Immediately Tee could smell rain. He asked what was in the envelopes, who had sent them. Then he took a deep breath. “Katka,” he said mostly to himself, “is dead.”

His father raised an eyebrow. “They’re letters from the guy who did this to you. Rockefeller. His English isn’t great. I was going to wait to show them to you, but your mom didn’t want me to hide anything.”

“Is Katka dead?” Tee asked.

“You’d better look for yourself.”

Tee fingered the slits from the letter opener. The envelopes were addressed to his father. How had Rockefeller found the address? Pavel must have found it on the Internet.
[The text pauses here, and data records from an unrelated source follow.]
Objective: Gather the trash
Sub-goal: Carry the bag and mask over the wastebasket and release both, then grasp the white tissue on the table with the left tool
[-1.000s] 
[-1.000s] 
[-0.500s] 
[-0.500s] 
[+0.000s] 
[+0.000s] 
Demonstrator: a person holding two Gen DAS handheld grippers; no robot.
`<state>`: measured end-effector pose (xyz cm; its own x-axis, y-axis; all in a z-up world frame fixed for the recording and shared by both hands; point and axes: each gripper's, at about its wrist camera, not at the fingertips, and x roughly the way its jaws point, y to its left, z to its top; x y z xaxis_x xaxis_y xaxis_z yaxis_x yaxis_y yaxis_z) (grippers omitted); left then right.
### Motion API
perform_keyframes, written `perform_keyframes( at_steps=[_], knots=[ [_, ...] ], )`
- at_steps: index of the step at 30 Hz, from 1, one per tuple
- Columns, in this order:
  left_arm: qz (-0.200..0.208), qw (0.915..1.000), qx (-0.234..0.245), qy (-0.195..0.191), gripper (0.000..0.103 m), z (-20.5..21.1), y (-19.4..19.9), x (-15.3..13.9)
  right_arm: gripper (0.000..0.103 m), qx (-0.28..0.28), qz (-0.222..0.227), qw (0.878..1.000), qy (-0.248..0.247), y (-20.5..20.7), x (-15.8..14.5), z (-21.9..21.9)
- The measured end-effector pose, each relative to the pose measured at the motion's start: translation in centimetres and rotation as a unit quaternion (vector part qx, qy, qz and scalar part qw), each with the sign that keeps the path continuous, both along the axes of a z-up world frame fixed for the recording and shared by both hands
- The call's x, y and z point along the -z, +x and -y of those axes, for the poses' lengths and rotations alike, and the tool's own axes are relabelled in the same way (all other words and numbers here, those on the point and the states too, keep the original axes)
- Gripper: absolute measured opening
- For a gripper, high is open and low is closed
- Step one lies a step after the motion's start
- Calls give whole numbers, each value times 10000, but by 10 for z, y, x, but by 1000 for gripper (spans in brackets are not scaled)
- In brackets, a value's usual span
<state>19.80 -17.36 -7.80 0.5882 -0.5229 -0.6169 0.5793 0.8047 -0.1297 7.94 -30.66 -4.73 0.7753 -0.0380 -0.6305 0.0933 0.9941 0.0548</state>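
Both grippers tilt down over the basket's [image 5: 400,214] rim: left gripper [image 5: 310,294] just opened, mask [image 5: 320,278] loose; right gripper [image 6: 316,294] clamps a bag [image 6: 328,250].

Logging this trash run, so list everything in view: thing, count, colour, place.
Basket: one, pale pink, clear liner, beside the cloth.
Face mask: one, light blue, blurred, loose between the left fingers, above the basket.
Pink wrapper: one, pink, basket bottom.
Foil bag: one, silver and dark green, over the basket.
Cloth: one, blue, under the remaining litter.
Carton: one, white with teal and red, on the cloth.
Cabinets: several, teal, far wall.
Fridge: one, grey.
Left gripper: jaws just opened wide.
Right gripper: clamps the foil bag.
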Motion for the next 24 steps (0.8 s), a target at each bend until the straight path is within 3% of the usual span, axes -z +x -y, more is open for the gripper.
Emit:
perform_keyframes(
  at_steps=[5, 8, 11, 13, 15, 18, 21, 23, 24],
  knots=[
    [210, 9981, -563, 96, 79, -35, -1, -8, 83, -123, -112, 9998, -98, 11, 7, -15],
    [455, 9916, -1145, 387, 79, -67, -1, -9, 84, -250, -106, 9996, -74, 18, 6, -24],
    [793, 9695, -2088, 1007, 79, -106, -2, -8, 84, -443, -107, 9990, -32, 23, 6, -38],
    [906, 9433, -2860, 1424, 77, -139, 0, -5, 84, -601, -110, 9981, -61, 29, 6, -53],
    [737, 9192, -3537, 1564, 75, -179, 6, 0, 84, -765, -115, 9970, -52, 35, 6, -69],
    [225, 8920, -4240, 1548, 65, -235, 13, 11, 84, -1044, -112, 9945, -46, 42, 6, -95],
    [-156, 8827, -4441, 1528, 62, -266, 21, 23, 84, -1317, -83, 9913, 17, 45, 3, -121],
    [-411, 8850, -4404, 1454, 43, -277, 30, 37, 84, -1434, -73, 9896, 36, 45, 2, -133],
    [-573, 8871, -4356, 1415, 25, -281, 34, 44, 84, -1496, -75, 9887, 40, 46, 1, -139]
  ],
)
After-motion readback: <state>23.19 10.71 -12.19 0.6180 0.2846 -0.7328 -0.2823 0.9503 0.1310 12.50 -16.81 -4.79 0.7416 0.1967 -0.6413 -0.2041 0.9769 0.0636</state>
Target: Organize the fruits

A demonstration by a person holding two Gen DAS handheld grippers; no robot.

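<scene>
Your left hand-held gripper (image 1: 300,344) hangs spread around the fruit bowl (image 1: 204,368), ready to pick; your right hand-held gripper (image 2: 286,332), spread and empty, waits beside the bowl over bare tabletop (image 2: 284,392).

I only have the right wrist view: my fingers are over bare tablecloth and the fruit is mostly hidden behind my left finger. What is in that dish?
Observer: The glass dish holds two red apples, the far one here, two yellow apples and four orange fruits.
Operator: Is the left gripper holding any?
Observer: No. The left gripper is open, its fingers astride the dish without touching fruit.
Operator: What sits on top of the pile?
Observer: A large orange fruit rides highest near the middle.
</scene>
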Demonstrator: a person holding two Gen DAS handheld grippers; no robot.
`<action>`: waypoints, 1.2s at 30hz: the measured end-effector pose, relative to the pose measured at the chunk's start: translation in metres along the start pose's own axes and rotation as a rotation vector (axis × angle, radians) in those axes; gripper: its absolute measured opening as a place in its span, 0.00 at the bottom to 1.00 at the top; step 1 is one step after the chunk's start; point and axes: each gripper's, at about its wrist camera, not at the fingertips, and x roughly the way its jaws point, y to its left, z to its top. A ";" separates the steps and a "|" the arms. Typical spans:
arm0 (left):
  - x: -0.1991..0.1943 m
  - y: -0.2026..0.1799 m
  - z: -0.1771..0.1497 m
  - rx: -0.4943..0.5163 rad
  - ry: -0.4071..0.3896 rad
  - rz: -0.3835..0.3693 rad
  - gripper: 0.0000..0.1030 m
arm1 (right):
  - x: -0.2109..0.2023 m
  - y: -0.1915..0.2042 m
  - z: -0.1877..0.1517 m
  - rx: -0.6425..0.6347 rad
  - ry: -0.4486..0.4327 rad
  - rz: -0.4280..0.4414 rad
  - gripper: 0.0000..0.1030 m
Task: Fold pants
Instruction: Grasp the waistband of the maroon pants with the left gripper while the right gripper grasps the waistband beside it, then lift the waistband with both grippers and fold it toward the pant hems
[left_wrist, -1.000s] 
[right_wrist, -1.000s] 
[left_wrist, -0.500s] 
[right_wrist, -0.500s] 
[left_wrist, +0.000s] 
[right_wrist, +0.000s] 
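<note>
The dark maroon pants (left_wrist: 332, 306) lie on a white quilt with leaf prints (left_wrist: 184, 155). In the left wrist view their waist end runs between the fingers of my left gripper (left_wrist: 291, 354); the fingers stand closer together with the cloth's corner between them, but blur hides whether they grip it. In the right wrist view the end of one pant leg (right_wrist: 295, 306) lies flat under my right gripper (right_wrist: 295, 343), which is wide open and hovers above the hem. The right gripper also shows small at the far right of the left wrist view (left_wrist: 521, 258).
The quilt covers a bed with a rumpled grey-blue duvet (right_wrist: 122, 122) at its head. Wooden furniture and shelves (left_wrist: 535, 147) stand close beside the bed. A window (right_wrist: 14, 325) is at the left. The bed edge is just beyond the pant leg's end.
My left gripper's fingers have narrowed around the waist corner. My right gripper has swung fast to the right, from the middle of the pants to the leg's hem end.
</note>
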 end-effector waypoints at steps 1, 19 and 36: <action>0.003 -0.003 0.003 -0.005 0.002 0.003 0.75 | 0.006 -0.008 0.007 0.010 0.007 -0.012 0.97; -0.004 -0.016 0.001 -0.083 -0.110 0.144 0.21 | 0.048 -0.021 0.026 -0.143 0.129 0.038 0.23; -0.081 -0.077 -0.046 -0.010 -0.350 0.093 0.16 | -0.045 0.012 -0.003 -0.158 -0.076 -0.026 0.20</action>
Tee opened the first letter and read slowly. Rockefeller apologized. Can I saying sorry? he wrote. I was too much into my head. I didn’t see I was doing wrong. He thanked Tee’s father for flying on short notice. In the first letter, Katka was still alive, still in her coma, fighting the bacteria. Tee started planning to return. In the second letter, she slipped away. Rockefeller said Pavel was painting her one final time, and despite their anger, Tee should see the painting; Pavel and Tee should forgive each other. The letter was dated eight days earlier.